WHAT YOU ARE ASKED TO DO >>
Please restate the records below word for word, leaving out every picture.

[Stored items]
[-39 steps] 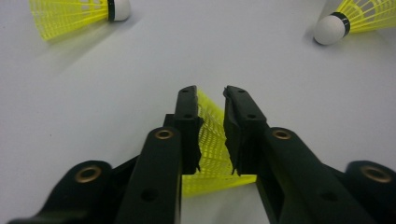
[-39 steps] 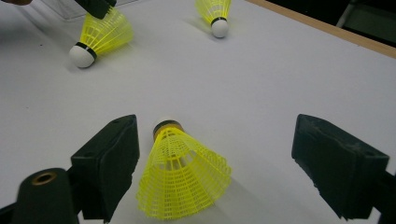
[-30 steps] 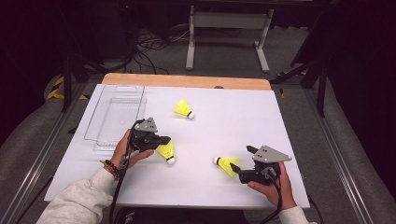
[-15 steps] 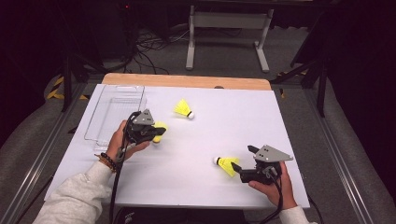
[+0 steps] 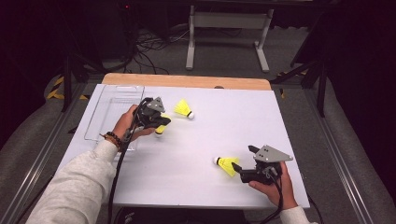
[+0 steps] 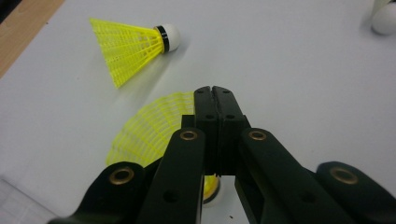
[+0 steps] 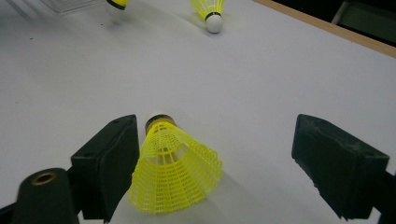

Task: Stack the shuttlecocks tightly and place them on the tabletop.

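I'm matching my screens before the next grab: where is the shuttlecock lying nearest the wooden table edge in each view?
High view: shuttlecock upper middle, right of the clear tray.
Left gripper view: shuttlecock top left.
Right gripper view: shuttlecock at the top edge, middle.
Shared landmark: wooden table edge behind it.

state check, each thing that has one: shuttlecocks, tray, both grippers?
left gripper: shut on held shuttlecock
held shuttlecock: pinched by its skirt
far shuttlecock: lying on table, free
near shuttlecock: on table between open jaws
right gripper: open
clear tray: looks empty
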Available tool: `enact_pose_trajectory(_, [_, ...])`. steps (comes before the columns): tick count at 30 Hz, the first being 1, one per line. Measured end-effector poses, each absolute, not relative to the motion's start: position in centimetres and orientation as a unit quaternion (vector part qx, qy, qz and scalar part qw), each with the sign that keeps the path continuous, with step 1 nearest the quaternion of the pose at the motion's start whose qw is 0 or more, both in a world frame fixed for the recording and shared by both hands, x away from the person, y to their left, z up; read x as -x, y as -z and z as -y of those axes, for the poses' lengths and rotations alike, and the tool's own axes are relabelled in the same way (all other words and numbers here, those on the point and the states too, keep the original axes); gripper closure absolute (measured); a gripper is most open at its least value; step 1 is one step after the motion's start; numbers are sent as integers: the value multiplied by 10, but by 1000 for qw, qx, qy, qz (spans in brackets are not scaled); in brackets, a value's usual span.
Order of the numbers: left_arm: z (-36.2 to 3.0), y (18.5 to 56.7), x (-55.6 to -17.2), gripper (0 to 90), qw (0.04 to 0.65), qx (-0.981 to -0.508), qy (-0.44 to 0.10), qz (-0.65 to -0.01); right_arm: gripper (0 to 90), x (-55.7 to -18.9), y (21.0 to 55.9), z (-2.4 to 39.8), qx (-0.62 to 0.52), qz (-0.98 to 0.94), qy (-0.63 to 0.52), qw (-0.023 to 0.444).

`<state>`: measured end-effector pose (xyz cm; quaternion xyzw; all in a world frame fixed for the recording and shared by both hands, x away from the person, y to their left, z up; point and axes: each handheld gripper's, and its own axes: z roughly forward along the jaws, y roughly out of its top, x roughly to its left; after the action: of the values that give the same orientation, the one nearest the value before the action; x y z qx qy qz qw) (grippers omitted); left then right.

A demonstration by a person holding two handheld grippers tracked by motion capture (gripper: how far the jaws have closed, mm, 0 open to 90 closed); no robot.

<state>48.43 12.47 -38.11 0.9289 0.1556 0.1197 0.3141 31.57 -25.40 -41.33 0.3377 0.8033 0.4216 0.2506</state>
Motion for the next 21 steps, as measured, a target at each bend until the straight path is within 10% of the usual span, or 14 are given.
enact_pose_trajectory(21, [-66,401,-483,898,253,-960,-73,-92,159,-313,412,253,-334,-806,-415,259])
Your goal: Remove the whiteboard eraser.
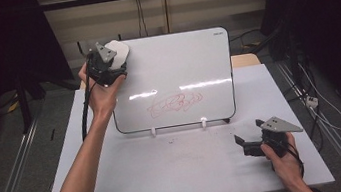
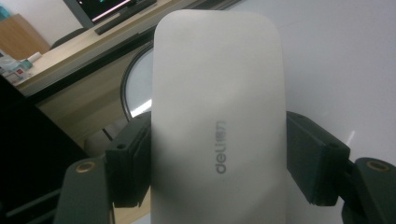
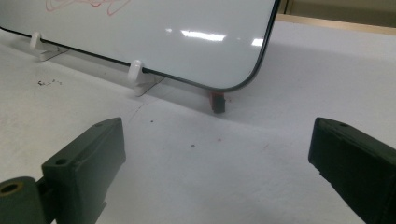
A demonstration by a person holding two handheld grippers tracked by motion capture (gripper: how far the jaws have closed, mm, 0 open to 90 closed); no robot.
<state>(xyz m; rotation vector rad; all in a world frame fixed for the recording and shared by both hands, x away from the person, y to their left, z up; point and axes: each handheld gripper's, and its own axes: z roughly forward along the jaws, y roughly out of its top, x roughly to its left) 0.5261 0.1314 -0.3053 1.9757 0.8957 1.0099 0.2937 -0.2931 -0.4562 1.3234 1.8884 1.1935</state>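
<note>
Eraser point(image 2: 217, 121): white, pinched between the left gripper point(image 1: 103, 65) jaws at the board's 10 o'clock corner, likely poised to wipe.
Whiteboard point(image 1: 174, 65): propped on 2 clips; red scribble point(image 1: 174, 104) near 6 o'clock.
Right gripper point(image 1: 256, 143): jaws spread, empty, parked at 4 o'clock.

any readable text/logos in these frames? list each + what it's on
"deli": grey logo on the white rounded eraser clamped in the left gripper, followed by marks too blurred to read.
Small grey mark, top right corner of the black-rimmed whiteboard: too small to read.
Red scribble on the board: no letters, just loops.
</note>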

ANSWER AREA >>
[-39 steps] 
[-39 steps] 
[-30 steps] 
[-15 steps] 
[+0 steps] 
[+0 steps] 
[+0 steps] 

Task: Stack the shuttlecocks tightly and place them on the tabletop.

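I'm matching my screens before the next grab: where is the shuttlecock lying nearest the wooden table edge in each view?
High view: shuttlecock upper middle, right of the clear tray.
Left gripper view: shuttlecock top left.
Right gripper view: shuttlecock at the top edge, middle.
Shared landmark: wooden table edge behind it.

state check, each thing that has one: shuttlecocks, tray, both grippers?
left gripper: shut on held shuttlecock
held shuttlecock: pinched by its skirt
far shuttlecock: lying on table, free
near shuttlecock: on table between open jaws
right gripper: open
clear tray: looks empty
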Available tool: `enact_pose_trajectory(_, [_, ...])`. steps (comes before the columns): tick count at 30 Hz, the first being 1, one per line. Measured end-effector poses, each absolute, not relative to the motion's start: position in centimetres and orientation as a unit quaternion (vector part qx, qy, qz and scalar part qw), each with the sign that keeps the path continuous, with step 1 nearest the quaternion of the pose at the motion's start whose qw is 0 or more, both in a world frame fixed for the recording and shared by both hands, x away from the person, y to their left, z up; read x as -x, y as -z and z as -y of those axes, for the poses' lengths and rotations alike, and the tool's own axes are relabelled in the same way (all other words and numbers here, those on the point and the states too, keep the original axes); gripper closure absolute (measured); a gripper is most open at its least value; step 1 is one step after the motion's start; numbers are sent as integers: the value multiplied by 10, but by 1000 for qw, qx, qy, qz (spans in brackets are not scaled); in brackets, a value's usual span.
Order of the numbers: left_arm: z (-36.2 to 3.0), y (18.5 to 56.7), x (-55.6 to -17.2), gripper (0 to 90), qw (0.04 to 0.65), qx (-0.981 to -0.508), qy (-0.44 to 0.10), qz (-0.65 to -0.01); right_arm: gripper (0 to 90), x (-55.7 to -18.9), y (21.0 to 55.9), z (-2.4 to 39.8), qx (-0.62 to 0.52), qz (-0.98 to 0.94), qy (-0.63 to 0.52), qw (-0.023 to 0.444).

`<state>`: measured end-effector pose (xyz cm; quaternion xyzw; all in a world frame fixed for the recording and shared by both hands, x away from the person, y to their left, z up; point and axes: each handheld gripper's, and its own axes: z roughly forward along the jaws, y roughly out of its top, x roughly to its left; after the action: of the values that give the same orientation, the one nearest the value before the action; x y z qx qy qz qw) (grippers omitted); left then right.

A demonstration by a person holding two handheld grippers tracked by motion capture (gripper: how far the jaws have closed, mm, 0 open to 90 closed); no robot.

<state>48.43 12.47 -38.11 0.9289 0.1556 0.1197 0.3141 31.57 -25.40 -41.33 0.3377 0.8033 0.4216 0.2506</state>
Motion for the next 21 steps, as measured, a target at each bend until the straight path is within 10% of the usual span, or 14 are given.
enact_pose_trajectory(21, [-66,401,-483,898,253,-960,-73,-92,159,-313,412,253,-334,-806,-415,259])
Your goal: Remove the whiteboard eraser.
A demonstration by a person holding two handheld grippers tracked by motion capture (gripper: how far the jaws have closed, mm, 0 open to 90 closed); no robot.
<state>(xyz m; rotation vector rad; all in a world frame fixed for the recording and shared by both hands, x away from the person, y to their left, z up; point and axes: each handheld gripper's, and its own axes: z roughly forward along the jaws, y roughly out of its top, x roughly to its left) 0.5261 0.1314 -0.3053 1.9757 0.8957 1.0099 0.2937 -0.2931 -0.4562 1.3234 1.8884 1.1935</state>
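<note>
Eraser point(image 2: 217, 121): white, pinched between the left gripper point(image 1: 103, 65) jaws at the board's 10 o'clock corner, likely poised to wipe.
Whiteboard point(image 1: 174, 65): propped on 2 clips; red scribble point(image 1: 174, 104) near 6 o'clock.
Right gripper point(image 1: 256, 143): jaws spread, empty, parked at 4 o'clock.

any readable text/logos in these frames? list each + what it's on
"deli": grey logo on the white rounded eraser clamped in the left gripper, followed by marks too blurred to read.
Small grey mark, top right corner of the black-rimmed whiteboard: too small to read.
Red scribble on the board: no letters, just loops.
</note>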

The response is now complete.